Daniel Zhao

As the social media habits of President Donald Trump continue to draw criticism, Jameel Jaffer, the founding director of Columbia University’s Knight First Amendment Institute, visited campus on Monday to discuss a lawsuit the Knight Institute is bringing against Trump for his Twitter use.

Jaffer, a civil liberties attorney who worked as deputy legal director of the American Civil Liberties Union, said the Knight Institute is representing Twitter users that Trump has blocked in a suit against Trump for his Twitter blocking practices.

Speaking before a crowd of about 25 people at the Whitney Humanities Center, Jaffer noted that Trump’s reasons for blocking users vary — some insulted him directly, while others criticized his policies.

But whatever the reason, Jaffer said, Trump’s rampant blocking violates the First Amendment.

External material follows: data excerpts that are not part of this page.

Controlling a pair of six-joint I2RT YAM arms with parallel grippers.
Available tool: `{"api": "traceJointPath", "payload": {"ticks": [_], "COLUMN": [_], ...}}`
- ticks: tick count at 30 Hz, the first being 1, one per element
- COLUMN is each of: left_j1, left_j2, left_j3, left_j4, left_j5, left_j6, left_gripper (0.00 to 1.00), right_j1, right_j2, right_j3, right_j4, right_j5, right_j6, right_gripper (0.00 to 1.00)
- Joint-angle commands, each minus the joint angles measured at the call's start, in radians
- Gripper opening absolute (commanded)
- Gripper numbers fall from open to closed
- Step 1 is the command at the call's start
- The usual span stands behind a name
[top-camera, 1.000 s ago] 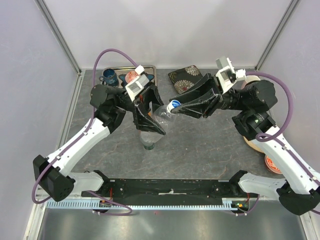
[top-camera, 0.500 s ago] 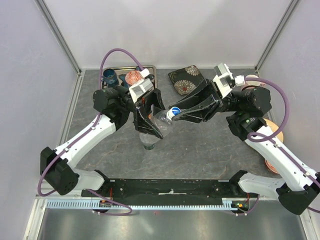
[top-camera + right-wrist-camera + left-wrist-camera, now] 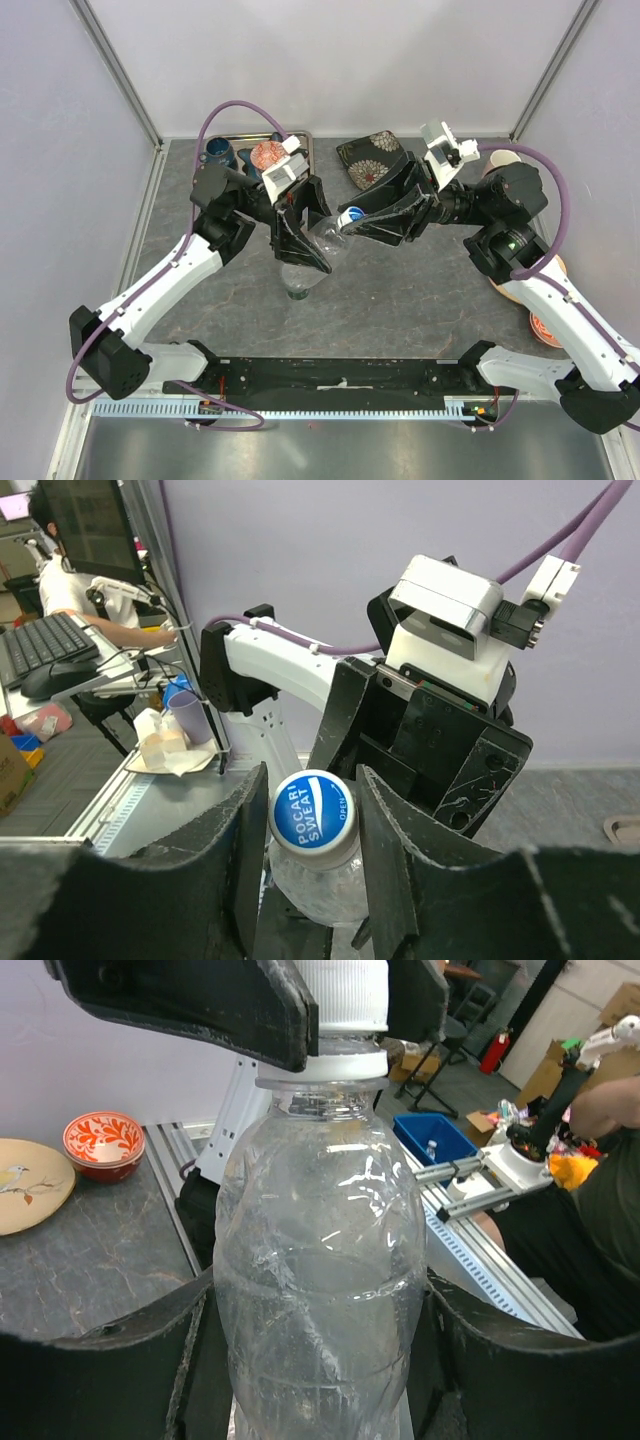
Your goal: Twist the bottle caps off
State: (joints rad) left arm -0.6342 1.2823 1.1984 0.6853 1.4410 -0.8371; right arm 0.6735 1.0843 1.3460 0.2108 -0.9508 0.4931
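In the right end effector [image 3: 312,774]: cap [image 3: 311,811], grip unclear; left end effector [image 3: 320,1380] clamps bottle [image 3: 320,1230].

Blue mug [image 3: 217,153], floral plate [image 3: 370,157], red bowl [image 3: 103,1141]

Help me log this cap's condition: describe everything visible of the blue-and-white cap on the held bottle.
The blue-and-white cap is small, round, plastic-looking: blue top printed POCARI SWEAT in white, white ribbed side. It sits on the neck of the clear bottle, above a white collar ring; the bottle leans toward the right arm. The fingers of the right gripper flank it closely; whether they press it cannot be told.
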Motion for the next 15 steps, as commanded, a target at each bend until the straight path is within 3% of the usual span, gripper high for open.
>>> {"api": "traceJointPath", "payload": {"ticks": [1,5,10,15], "left_j1": [0.013,0.013,0.013,0.013], "left_j2": [-0.023,-0.038,-0.044,-0.051], "left_j3": [0.041,0.038,0.038,0.05], "left_j4": [-0.177,-0.234,-0.274,-0.375], "left_j5": [-0.151,-0.163,-0.179,-0.224], "left_j6": [0.151,0.196,0.236,0.306], "left_gripper": [0.47,0.47,0.47,0.48], "right_j1": [0.023,0.023,0.021,0.021], "right_j2": [0.008,0.006,0.005,0.02], "right_j3": [0.022,0.031,0.05,0.122], "right_j4": [-0.096,-0.1,-0.129,-0.261], "right_j5": [-0.005,0.023,0.089,0.3], "right_j6": [0.013,0.015,0.012,-0.028], "right_gripper": [0.47,0.54,0.77,0.86]}}
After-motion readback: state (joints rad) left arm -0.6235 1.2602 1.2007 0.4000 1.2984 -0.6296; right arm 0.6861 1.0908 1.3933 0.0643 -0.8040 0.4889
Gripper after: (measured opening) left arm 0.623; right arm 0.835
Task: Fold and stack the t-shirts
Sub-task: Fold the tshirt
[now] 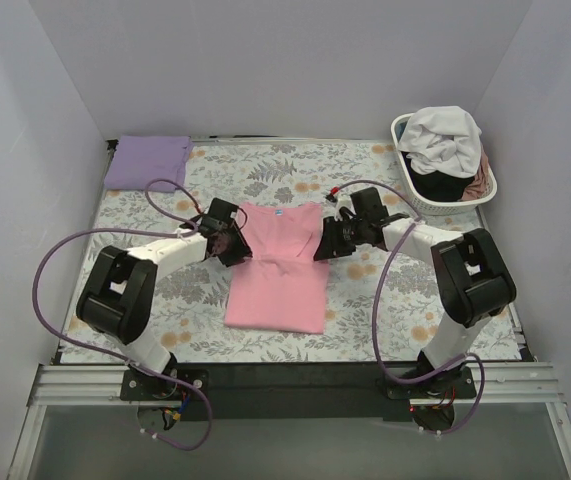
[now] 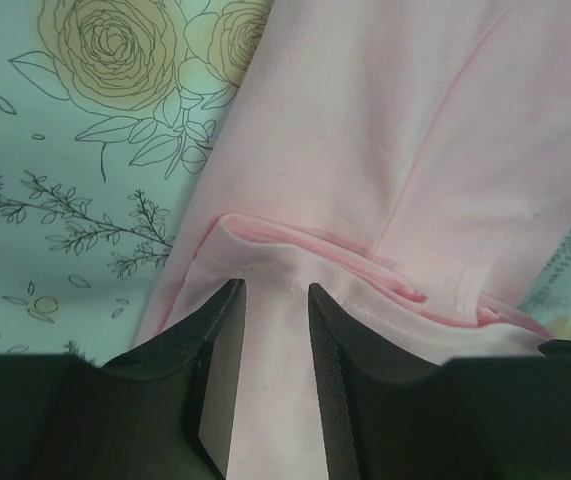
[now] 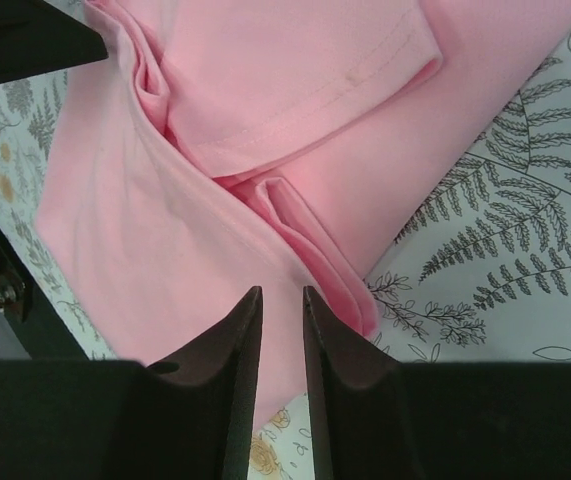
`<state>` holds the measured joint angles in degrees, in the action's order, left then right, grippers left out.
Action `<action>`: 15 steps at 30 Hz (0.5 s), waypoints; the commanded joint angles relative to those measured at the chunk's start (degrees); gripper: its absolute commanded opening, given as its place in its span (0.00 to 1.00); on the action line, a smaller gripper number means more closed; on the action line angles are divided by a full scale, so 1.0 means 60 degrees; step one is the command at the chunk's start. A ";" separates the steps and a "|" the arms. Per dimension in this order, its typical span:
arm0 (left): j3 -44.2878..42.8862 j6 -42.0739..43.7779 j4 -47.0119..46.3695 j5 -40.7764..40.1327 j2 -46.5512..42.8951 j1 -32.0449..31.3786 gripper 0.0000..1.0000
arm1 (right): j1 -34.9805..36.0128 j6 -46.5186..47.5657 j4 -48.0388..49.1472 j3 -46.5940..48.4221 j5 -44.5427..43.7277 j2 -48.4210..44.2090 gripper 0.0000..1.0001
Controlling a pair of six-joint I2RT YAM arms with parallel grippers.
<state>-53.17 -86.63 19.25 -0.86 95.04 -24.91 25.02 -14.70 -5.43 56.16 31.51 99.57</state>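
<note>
A light pink t-shirt (image 1: pixel 277 282) lies flat in the middle of the floral table cover, sleeves folded inward. My left gripper (image 1: pixel 231 244) sits at the shirt's left edge. In the left wrist view its jaws (image 2: pixel 276 287) stand narrowly apart with pink fabric (image 2: pixel 365 150) between them and a bunched fold at the tips. My right gripper (image 1: pixel 327 243) sits at the shirt's right edge. In the right wrist view (image 3: pixel 282 291) its jaws are nearly together over the pink fabric (image 3: pixel 165 230) beside a puckered fold. A folded lavender t-shirt (image 1: pixel 146 161) lies at the far left corner.
A white slatted laundry basket (image 1: pixel 406 190) stands at the far right with white (image 1: pixel 443 135), black and dusty pink shirts in it. Floral table cover (image 1: pixel 395 300) shows on both sides of the pink shirt. Grey walls enclose the table.
</note>
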 commanded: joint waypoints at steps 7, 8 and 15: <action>0.1754 -0.0239 -0.0087 0.0699 -0.3403 0.0079 0.34 | -0.0053 -0.1080 0.2368 -0.1580 0.1529 -0.1756 0.36; 0.2076 -0.0399 -0.0160 0.0802 -0.3520 0.0079 0.34 | -0.0053 -0.1124 0.2660 -0.1785 0.1575 -0.1625 0.36; 0.3865 -0.1131 -0.0833 0.1432 -0.3815 0.0079 0.33 | -0.0491 -0.1111 0.3673 -0.1949 0.1824 -0.0074 0.36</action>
<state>-32.10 -90.41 15.94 4.84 73.03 -24.53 24.29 -20.99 10.79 44.56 40.07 95.24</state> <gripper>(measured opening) 0.329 0.357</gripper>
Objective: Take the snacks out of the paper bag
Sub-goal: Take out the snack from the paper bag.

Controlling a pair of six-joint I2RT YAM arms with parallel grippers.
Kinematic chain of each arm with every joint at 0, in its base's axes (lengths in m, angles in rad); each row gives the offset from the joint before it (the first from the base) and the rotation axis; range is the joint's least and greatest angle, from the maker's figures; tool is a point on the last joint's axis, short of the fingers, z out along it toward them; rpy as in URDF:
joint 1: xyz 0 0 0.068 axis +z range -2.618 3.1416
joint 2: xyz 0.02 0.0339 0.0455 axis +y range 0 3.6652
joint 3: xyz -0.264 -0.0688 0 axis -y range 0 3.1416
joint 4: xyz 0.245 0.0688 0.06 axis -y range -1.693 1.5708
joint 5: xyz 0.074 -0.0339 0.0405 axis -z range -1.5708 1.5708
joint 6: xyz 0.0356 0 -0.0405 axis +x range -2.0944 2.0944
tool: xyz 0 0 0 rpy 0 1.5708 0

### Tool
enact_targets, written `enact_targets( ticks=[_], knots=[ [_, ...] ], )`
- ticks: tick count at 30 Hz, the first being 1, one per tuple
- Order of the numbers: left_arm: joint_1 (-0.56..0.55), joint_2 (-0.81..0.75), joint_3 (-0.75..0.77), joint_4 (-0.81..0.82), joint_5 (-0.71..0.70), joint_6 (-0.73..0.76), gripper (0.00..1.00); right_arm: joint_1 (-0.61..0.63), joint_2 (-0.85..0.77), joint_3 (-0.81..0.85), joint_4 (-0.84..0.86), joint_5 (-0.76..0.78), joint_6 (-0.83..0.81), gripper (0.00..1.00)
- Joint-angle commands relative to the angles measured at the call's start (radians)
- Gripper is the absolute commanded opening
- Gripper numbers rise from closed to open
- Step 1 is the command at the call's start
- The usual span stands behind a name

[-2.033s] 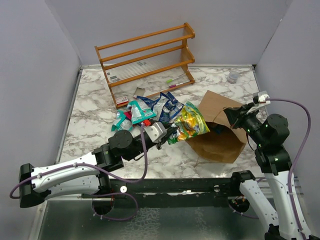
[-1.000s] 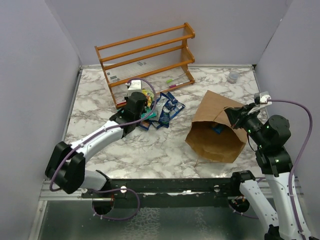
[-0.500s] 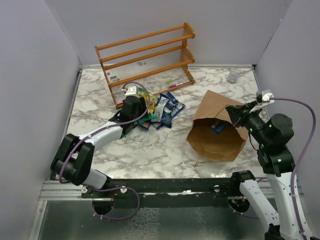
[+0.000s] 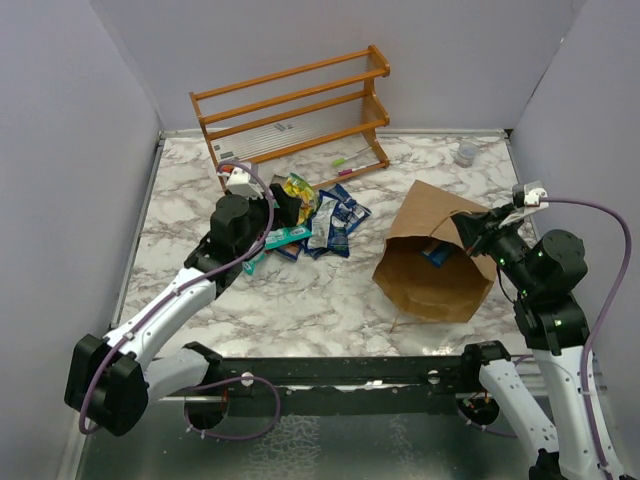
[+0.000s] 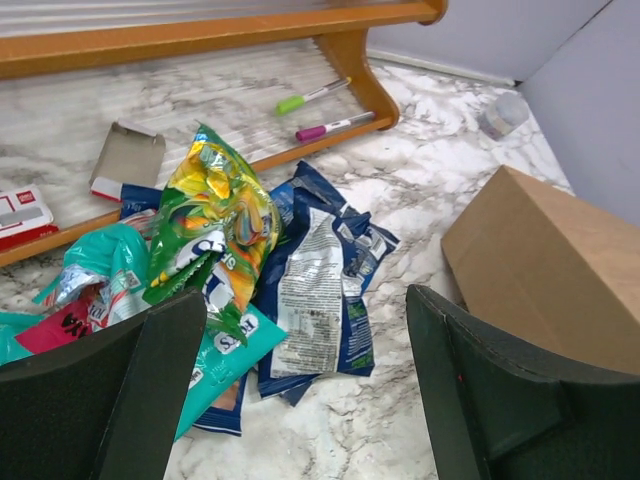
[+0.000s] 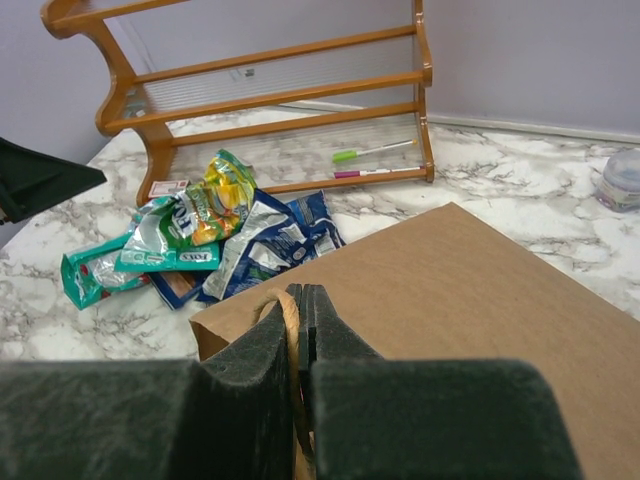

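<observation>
Several snacks lie in a heap on the marble in front of the rack: dark blue-and-white packets, teal ones and a yellow-green packet on top. My left gripper hovers at the heap's left side, open and holding nothing, its jaws wide in the left wrist view. The brown paper bag lies on its side at the right with its mouth facing forward, and a blue packet shows inside. My right gripper is shut on the bag's twisted handle, holding the mouth up.
A wooden rack stands at the back with a green pen and a purple pen on its bottom shelf. A small clear cup sits at the back right. Grey walls close in on both sides.
My left gripper carried the yellow-green packet from the bag to the heap, opened and let it go, then drew back to the left. The right gripper kept its hold on the bag handle.
</observation>
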Motion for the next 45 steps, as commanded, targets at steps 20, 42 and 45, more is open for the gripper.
enact_targets(
  ticks=[20,42,45],
  knots=[
    [-0.085,-0.076,-0.060,0.162,0.266,0.010,0.93,0.002,0.019,-0.010,0.066,-0.038,0.009,0.02],
    [-0.935,0.306,0.070,0.274,-0.374,0.398,0.72,0.002,-0.014,-0.013,0.056,-0.041,-0.007,0.02],
    [-0.936,0.412,0.146,0.264,-0.365,0.408,0.64,0.002,-0.010,-0.011,0.062,-0.069,-0.008,0.02]
  ],
)
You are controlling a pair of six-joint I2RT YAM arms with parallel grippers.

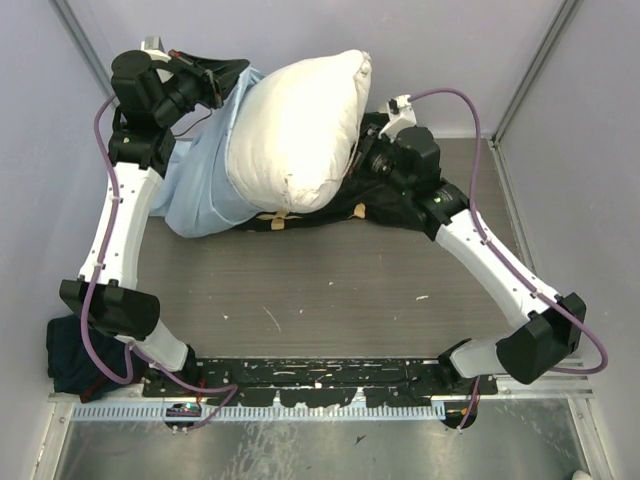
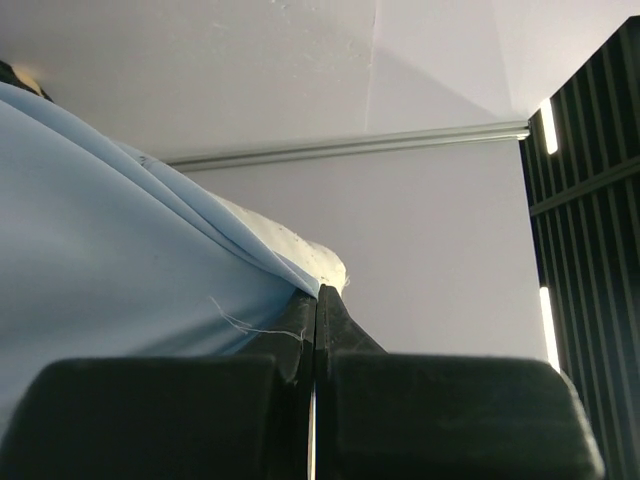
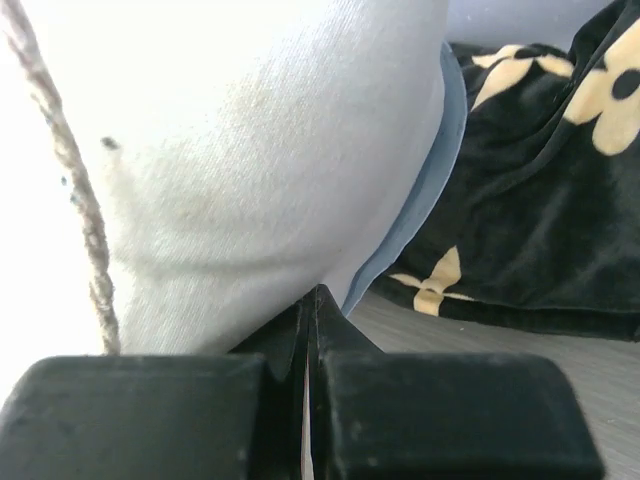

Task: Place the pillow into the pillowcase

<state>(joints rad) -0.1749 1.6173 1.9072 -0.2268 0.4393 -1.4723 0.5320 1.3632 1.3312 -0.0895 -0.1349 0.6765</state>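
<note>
Pale lilac walls (image 1: 420, 50) close in a grey wood-grain surface (image 1: 330, 300), seen from above with both arm bases along the bottom edge. In the upper middle of that view the cream pillow (image 1: 300, 130) stands raised and plump, its stained seam facing the camera. The light blue pillowcase (image 1: 200, 195) is bunched just left of it, spreading toward the upper left and down to the surface. The pillow overlaps the blue fabric, but whether any of it sits inside cannot be told.

The left tool (image 1: 222, 82), at the upper left, is pinched closed on the pillowcase. In its wrist view the fingertips (image 2: 330, 305) meet on a taut blue fold (image 2: 120, 270), with a sliver of pillow (image 2: 300, 250) beyond.

The right tool (image 1: 365, 152) sits at the pillow's right edge. In its wrist view it (image 3: 315, 300) is clamped narrow into the white pillow fabric (image 3: 250, 150), with the blue hem (image 3: 430, 190) just right of the tips.

A black cloth (image 1: 385, 212) with tan flowers lies under and right of the pillow. A dark bundle (image 1: 70, 360) sits at the lower left.
</note>
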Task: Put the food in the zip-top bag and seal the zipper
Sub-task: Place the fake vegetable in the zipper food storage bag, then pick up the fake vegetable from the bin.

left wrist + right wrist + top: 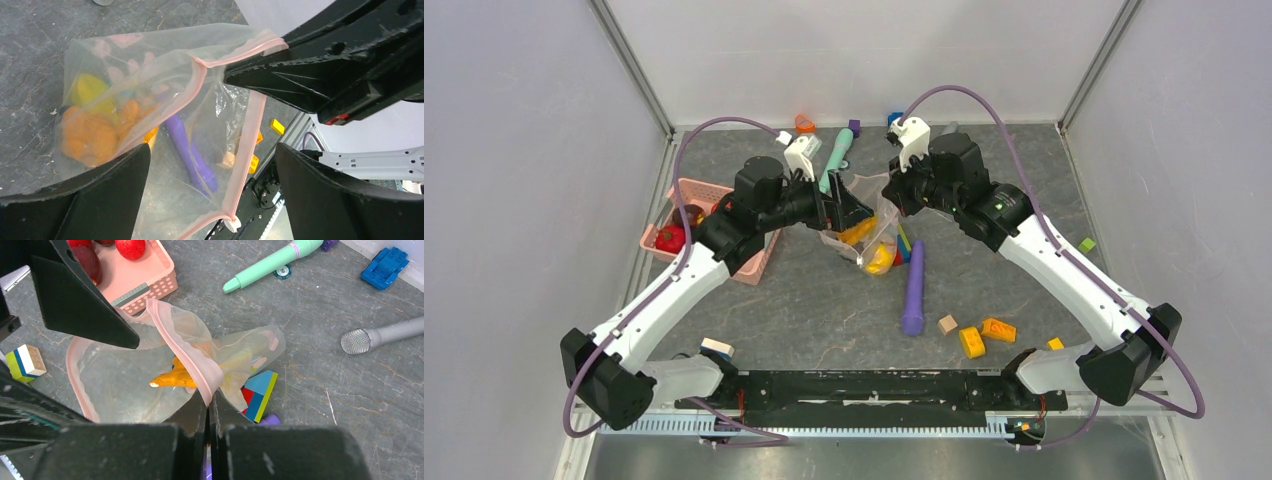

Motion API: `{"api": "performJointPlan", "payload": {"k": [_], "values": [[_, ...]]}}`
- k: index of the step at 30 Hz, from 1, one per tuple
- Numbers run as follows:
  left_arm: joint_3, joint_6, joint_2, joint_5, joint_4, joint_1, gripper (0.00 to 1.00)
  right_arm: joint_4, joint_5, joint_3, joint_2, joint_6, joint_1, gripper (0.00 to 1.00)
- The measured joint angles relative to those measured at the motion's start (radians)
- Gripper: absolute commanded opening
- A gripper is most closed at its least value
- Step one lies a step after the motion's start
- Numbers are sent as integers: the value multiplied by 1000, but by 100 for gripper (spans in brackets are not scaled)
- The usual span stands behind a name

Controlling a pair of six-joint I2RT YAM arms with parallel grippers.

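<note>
The right gripper [209,402] pinches the zip-top bag [115,385] by its zipper [186,356] edge, lifting 1 lip so the mouth gapes above the bench [325,390]. The left gripper [212,150] hangs at that mouth with jaws spread wide, holding nothing. Orange and yellow food [92,132] lies inside. At least 2 red pieces [131,247] sit in the pink basket [155,277] to the left, so filling looks unfinished and sealing must wait.

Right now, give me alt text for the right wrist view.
The right end effector pinches the pink zipper of an open bag holding orange food. Beyond it, a pink basket holds red food; a teal stick lies on the table.
</note>
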Motion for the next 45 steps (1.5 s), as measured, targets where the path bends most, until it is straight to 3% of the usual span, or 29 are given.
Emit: {"api": "performJointPlan", "payload": {"k": [6, 12, 21, 27, 33, 39, 45], "values": [[12, 1, -53, 11, -13, -1, 100, 0, 0, 0, 0, 0, 0, 0], [63, 9, -117, -77, -74, -1, 100, 6, 1, -11, 0, -1, 0, 0], [142, 7, -129, -486, -259, -1, 100, 13, 8, -17, -2, -6, 0, 0], [147, -5, -72, -682, -346, 23, 100, 14, 16, -17, -2, -9, 0, 0], [144, -23, -52, -723, -377, 141, 100, 14, 27, -17, -2, -12, 0, 0], [93, -23, -32, -678, -351, 331, 100, 14, 29, -17, -2, -15, 0, 0], [38, -19, 85, -658, -333, 452, 100, 13, 30, -17, -2, -17, 0, 0]]}}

“This can be thought of as denying people information from the government,” Jaffer said. “This in itself is not a plausible First Amendment argument, but when the government opens up a public forum to everyone and then closes it to some people, that violates the First Amendment.”

In the lawsuit, filed in the Southern District of New York in July, the Knight Institute is representing seven people who have been blocked by Trump on Twitter. Last year, when the institute was representing only a couple of people in the case, it sent a letter to the White House asking Trump to unblock their clients and to discontinue his blocking practices.

After the letter received publicity, many more people wrote to the institute stating they had been blocked by the president as well.

“Some of these people had been criticizing government policy and others were attacking the president,” Jaffer said. “The joint stipulation states that these people were blocked on the basis of their viewpoint.”

According to Jaffer, the Knight Institute’s central claim is that Twitter is a public forum under the First Amendment. The government has the right to bar citizens from a public forum only if they pose a threat — and not merely if their points of view differ from those of the government, Jaffer said.

He drew an analogy to the press room in the White House, which is a public forum. If the White House were to say that registered Republicans cannot enter the press room, he said, the Supreme Court would almost certainly rule that the administration was violating the First Amendment.

In an interview with the News, Jaffer emphasized that Trump’s Twitter practices, although different than past threats to the First Amendment, are nonetheless dangerous.

“The threats confronting the First Amendment look different than what the courts were facing in the 1970s in landmark First Amendment cases,” he said. “We are only beginning to grapple with these technology changes and differences.”

Kevin McCarthy, a resident of New Haven who attended the event, said he appreciated the opportunity the forum offered to see litigation strategy from the perspective of the government and from the Knight Institute.

Dylan Aiello, another member of the audience, also said he found the talk interesting.

“I thought that the difficulty of drawing analogies that hold water is part of the exercise of legal discourse, and it is increasingly difficult to find proper analogies,” he said.

According to Jaffer, on average, Trump has used Twitter nine times per day since his election.

Isha Dalal | isha.dalal@yale.edu

Correction, Feb. 14: The story has been corrected to reflect the correct spelling of Jameel Jaffer’s first name.